To do> Using the data below, work out how many lines contain "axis", and report only that number.

══════

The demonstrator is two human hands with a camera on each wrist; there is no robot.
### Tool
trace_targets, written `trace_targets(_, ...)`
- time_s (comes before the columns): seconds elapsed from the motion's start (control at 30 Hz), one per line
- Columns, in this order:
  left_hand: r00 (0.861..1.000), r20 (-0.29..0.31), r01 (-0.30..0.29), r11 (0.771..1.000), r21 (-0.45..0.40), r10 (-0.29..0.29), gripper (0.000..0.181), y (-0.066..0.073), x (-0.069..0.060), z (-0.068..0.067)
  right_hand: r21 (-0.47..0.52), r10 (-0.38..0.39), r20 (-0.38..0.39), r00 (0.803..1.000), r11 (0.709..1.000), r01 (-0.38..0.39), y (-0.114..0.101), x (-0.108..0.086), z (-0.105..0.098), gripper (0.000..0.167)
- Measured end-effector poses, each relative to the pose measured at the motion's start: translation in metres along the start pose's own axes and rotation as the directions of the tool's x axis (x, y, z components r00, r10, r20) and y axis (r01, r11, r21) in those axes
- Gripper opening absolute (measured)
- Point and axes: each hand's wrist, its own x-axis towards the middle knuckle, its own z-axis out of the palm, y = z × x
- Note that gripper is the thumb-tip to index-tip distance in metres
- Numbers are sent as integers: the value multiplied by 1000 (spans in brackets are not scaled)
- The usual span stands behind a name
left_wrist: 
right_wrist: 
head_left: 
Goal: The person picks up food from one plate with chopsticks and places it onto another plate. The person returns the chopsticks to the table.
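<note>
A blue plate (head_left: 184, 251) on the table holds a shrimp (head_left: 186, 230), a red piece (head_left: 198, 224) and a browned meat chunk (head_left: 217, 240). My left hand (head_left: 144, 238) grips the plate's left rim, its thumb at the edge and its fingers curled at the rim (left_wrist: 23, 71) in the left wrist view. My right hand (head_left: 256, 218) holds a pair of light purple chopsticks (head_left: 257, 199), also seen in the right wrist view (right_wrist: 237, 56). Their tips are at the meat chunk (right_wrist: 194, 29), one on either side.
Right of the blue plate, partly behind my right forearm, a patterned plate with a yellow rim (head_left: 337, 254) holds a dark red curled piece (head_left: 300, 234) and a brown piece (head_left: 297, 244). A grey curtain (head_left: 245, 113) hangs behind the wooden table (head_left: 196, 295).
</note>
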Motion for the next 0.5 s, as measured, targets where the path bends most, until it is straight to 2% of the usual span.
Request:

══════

Answer section> 2